In deze zaak, die zich afspeelt in het kader van een kort geding, vordert de eiser, vertegenwoordigd door mr. R.W.P. Krijnen, de ontbinding van de huurovereenkomst en de ontruiming van de door gedaagde, vertegenwoordigd door M.M.H. Brouns, gehuurde zelfstandige woonruimte. De procedure is gestart met een dagvaarding op 22 maart 2016, gevolgd door een mondelinge behandeling op 11 april 2016. De gedaagde heeft een huurovereenkomst ondertekend op 15 mei 2014, maar heeft sindsdien geen huurbetalingen meer verricht, wat heeft geleid tot een huurachterstand van € 5.600,00 tot en met maart 2016. De gedaagde heeft aangevoerd dat er een mondelinge afspraak was met de eiser over het niet betalen van huur, maar deze stelling is door de eiser gemotiveerd betwist.

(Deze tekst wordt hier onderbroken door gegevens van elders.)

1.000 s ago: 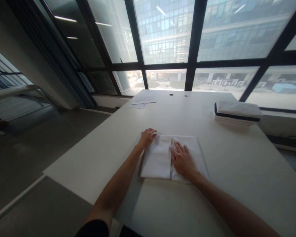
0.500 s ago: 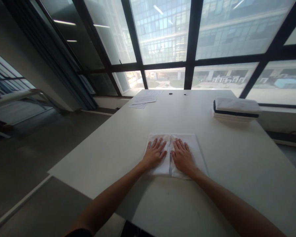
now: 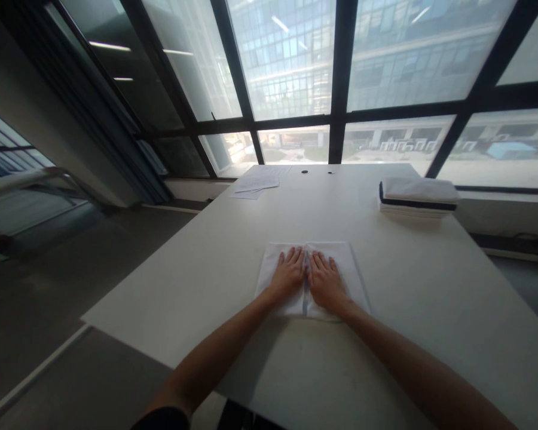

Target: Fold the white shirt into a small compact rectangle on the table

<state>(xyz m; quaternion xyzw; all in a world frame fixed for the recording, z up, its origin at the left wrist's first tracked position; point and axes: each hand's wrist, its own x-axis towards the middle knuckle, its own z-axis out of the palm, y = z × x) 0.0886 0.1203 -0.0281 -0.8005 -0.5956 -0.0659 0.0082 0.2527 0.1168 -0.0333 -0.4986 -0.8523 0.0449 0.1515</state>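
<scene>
A white folded cloth point(image 3: 350, 280) lies flat on the white table, its two halves meeting along a seam down the middle. Flat on the left half rests my left hand point(image 3: 289, 276), fingers stretched out and pointing away from me. My right hand point(image 3: 326, 280) presses the right half in the same way, its thumb side close to the seam. Both hands are open and grip nothing. They almost touch each other at the seam and cover part of the cloth.
The white table point(image 3: 197, 269) reaches to the windows. At its far right stands a stack of folded white cloths point(image 3: 419, 190) with a dark band. Paper sheets point(image 3: 257, 182) lie at the far left, near a small dark round spot point(image 3: 304, 172).
My left hand has slid right and my right hand a little toward the seam, so they are closer together. The view has shifted slightly.
</scene>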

De kantonrechter heeft in zijn beoordeling vastgesteld dat de gevorderde ontbinding van de huurovereenkomst in kort geding niet kan worden toegewezen, omdat dit een constitutieve beslissing zou zijn. Wel is er een spoedeisend belang bij de ontruiming, gezien de huurachterstand. De rechter heeft geoordeeld dat er onvoldoende bewijs is voor de stelling van de gedaagde over de mondelinge afspraak en dat de schriftelijke overeenkomst dwingend bewijs oplevert van de betalingsverplichting. De rechter heeft de vorderingen van de eiser toegewezen, inclusief de wettelijke rente, en de gedaagde veroordeeld tot betaling van de proceskosten.
Het vonnis is uitgesproken op 12 april 2016 en de gedaagde is veroordeeld om de gehuurde woning binnen drie dagen na betekening van het vonnis te ontruimen. Dit vonnis is uitvoerbaar bij voorraad, wat betekent dat de eiser direct kan overgaan tot uitvoering van de ontruiming, ongeacht een eventuele hoger beroep.